Wednesday, 1 October 2008

Criced Cymru

O flog Gray's Monotony / From Gray's Monotony's blog
Criced Cymru

In light of Cardiff hosting a one-day international between England and South Africa a few weeks ago, Mohammad Ashgar AM called for Wales to establish a full national cricket side. How would this happen?

It is important to note at the outset that Wales does have a history of competing in international cricket. The first match was against Scotland in Perth in 1923 and Wales beat the West Indies in 1928. Half a century later Wales competed in the first ICC Trophy, a tournament for non-Test playing nations, won by Sri Lanka. More recently Wales have played England in 50-over games, winning handsomely in 2002 (admittedly with the distinctly non-Welsh Jacques Kallis on board).

Many Welshmen have been of Test match standard over the years, not all of whom were selected by England. The most notable and recent is Simon Jones who played such a big part in the 2005 Ashes success. Others include Simon's father Jeff, who won fifteen caps for England in the 1960s, and Robert Croft, who played twenty-one times for England between 1996 and 2001.

Glamorgan of course are the only first-class County side in Wales and so any Welsh line-up would inevitably be made up of many Glamorgan players. At the beginning at least, it could be that Welsh-born cricketers play for Wales in one-dayers, including the World Cup, but for England in Test matches. Ed Joyce played one-dayers for Ireland before winning Test caps for England.

A Wales Minor Counties team has existed since 1988 and competes in the Minor Counties Championship. Glamorgan themselves used to play in this competition until they were awarded first-class status in 1921. Wales Minor Counties also played in what was the NatWest or C&G Trophy - 'the FA Cup of cricket'. However, the format was altered in 2006, leaving no place for a Wales side.

So how might Wales get their own national cricket team?

Scotland have shown us the way. Scotland resigned from the UK Cricket Council (then superseded by the England and Wales Cricket Board, or ECB) in 1992 and two years later were elected to Associate membership of the International Cricket Committee. They qualified for the 1999 and 2007 World Cups and have since played in several other international tournaments, winning the inaugural ICC Intercontinental Cup. Capturing the ICC Trophy in 2005 meant that Scotland gained temporary first-class One-Day International Status in January 2006.

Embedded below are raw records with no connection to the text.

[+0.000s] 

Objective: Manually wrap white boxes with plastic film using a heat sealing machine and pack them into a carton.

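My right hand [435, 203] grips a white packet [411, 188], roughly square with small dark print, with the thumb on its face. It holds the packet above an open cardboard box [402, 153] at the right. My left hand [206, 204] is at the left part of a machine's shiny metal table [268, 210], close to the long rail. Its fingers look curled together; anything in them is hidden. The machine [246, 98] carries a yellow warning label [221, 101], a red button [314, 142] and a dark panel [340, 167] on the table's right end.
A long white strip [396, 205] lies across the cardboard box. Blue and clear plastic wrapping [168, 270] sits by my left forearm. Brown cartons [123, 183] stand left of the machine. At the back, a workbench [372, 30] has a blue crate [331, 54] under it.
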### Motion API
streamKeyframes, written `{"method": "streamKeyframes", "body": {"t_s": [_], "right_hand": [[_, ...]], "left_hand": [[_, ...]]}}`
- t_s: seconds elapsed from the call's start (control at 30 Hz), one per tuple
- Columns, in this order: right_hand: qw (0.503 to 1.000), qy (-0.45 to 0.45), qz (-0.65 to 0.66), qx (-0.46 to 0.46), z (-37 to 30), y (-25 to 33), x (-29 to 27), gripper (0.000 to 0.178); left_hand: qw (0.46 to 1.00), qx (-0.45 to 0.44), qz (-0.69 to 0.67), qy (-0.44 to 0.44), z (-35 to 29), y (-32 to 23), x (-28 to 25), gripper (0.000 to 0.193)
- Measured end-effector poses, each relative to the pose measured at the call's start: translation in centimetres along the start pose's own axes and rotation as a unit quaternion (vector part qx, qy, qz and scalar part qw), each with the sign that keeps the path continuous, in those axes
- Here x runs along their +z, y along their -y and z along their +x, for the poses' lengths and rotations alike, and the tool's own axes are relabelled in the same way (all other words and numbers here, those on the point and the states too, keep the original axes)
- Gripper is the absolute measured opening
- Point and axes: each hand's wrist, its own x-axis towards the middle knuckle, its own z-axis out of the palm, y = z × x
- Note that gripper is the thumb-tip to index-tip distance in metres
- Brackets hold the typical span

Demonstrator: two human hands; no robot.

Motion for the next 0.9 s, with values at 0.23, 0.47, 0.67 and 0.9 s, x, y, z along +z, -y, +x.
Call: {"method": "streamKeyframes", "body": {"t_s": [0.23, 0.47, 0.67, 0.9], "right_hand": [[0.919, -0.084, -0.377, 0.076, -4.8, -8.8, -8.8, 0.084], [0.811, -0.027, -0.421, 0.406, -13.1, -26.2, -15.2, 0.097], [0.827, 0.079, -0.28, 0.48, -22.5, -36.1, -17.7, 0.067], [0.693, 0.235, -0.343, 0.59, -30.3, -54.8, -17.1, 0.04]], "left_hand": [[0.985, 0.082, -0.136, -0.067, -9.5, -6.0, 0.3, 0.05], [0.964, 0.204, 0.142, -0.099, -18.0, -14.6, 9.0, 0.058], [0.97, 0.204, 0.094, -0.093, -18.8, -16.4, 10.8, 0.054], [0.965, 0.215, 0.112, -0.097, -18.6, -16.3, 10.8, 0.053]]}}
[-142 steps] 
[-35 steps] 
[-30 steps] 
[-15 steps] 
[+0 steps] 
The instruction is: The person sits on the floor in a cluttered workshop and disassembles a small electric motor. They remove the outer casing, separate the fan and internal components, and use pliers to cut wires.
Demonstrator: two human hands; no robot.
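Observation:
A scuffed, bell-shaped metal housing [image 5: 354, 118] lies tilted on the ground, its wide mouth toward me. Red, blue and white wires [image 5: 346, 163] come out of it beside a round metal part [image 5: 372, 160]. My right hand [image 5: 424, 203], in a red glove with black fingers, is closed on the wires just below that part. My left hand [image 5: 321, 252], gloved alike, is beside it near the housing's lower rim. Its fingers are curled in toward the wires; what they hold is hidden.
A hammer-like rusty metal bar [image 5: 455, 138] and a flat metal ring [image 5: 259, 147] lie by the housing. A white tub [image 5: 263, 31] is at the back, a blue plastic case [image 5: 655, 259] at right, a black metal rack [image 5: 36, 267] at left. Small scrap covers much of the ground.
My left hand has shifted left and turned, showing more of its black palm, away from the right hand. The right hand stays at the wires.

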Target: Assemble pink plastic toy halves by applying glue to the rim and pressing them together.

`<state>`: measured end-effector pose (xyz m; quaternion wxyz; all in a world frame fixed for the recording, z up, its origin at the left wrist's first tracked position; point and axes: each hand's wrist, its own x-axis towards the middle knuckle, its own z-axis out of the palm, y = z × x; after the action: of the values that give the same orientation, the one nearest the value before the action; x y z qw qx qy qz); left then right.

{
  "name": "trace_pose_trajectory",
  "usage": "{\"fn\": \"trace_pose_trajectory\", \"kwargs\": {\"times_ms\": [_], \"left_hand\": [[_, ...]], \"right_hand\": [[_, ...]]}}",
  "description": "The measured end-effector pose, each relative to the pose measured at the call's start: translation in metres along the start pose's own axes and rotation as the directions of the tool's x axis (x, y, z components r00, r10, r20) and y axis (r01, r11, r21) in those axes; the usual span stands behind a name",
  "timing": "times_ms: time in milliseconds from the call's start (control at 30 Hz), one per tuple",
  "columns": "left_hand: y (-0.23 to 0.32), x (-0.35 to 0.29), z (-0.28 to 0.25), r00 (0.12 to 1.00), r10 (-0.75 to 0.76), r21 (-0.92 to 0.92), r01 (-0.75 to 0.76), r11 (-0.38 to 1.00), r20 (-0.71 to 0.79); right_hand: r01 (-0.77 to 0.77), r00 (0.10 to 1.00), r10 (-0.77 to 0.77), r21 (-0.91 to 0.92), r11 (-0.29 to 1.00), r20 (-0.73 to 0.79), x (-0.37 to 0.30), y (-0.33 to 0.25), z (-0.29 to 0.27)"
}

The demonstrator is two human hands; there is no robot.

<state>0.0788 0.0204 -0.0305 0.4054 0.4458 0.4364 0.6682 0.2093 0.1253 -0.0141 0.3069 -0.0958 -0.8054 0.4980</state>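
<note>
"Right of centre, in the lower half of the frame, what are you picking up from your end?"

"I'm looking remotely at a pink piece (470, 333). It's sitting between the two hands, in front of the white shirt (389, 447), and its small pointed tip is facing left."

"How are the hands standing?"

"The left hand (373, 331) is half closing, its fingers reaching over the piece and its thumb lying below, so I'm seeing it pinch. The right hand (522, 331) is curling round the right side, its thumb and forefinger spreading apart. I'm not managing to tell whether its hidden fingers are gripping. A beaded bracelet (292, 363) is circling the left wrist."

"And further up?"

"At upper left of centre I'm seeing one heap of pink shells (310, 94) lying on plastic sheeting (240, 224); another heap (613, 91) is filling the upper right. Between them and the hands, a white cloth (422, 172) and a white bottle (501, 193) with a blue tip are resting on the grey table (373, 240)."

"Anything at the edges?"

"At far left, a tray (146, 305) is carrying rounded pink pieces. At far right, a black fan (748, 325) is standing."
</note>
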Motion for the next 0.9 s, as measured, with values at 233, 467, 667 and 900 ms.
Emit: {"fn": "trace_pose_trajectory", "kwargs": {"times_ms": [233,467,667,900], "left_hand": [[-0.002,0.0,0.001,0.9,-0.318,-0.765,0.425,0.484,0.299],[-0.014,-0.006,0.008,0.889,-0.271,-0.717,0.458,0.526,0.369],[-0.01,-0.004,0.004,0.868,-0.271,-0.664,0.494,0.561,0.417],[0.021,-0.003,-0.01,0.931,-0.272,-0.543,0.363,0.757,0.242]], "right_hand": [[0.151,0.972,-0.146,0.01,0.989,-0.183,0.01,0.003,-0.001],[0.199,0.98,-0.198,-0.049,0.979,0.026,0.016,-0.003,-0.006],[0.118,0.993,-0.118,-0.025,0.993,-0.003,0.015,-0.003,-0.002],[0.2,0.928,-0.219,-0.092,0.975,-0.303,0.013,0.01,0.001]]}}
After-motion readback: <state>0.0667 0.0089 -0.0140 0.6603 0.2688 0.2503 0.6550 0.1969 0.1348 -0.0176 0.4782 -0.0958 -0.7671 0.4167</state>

Currently it is the Welsh Cricket Association that looks after the amateur game in Wales. The Association is a member of the England and Wales Cricket Board, commonly referred to as the ECB with the W conveniently dropped. (Even the website is Wales would have to break from the ECB and become an Associate or Affiliate member of the ICC to be able to enter the ICC World Cup Qualifier (formerly ICC Trophy). It is performing well in this competition that confers qualification for the World Cup.

There are many Welshmen at the top of the game. David Morgan, former Glamorgan and ECB Chairman, is now President of the International Cricket Committee, Tony Lewis - nine times capped by England - is Chairman of the MCC, and Hugh Morris (three caps) has worked for the ECB for many years and is currently Managing Director of England Cricket.

Ashgar's Plaid colleague Adam Price tabled an Early Day Motion in 2002 that expressed the desire for a Welsh national team to compete in the World Cup. Now that Ashgar has raised the issue once again, maybe the Assembly can put pressure on the top brass to give serious consideration to the proposal.